__Work request__. Return all lines of the data in which the string "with" occurs.

__Raw data__.
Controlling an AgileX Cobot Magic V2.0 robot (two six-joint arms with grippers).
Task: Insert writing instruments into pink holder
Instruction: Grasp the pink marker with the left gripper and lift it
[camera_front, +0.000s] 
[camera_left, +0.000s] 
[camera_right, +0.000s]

__Answer below__.
Controlling an AgileX Cobot Magic V2.0 robot (two six-joint arms with grippers).
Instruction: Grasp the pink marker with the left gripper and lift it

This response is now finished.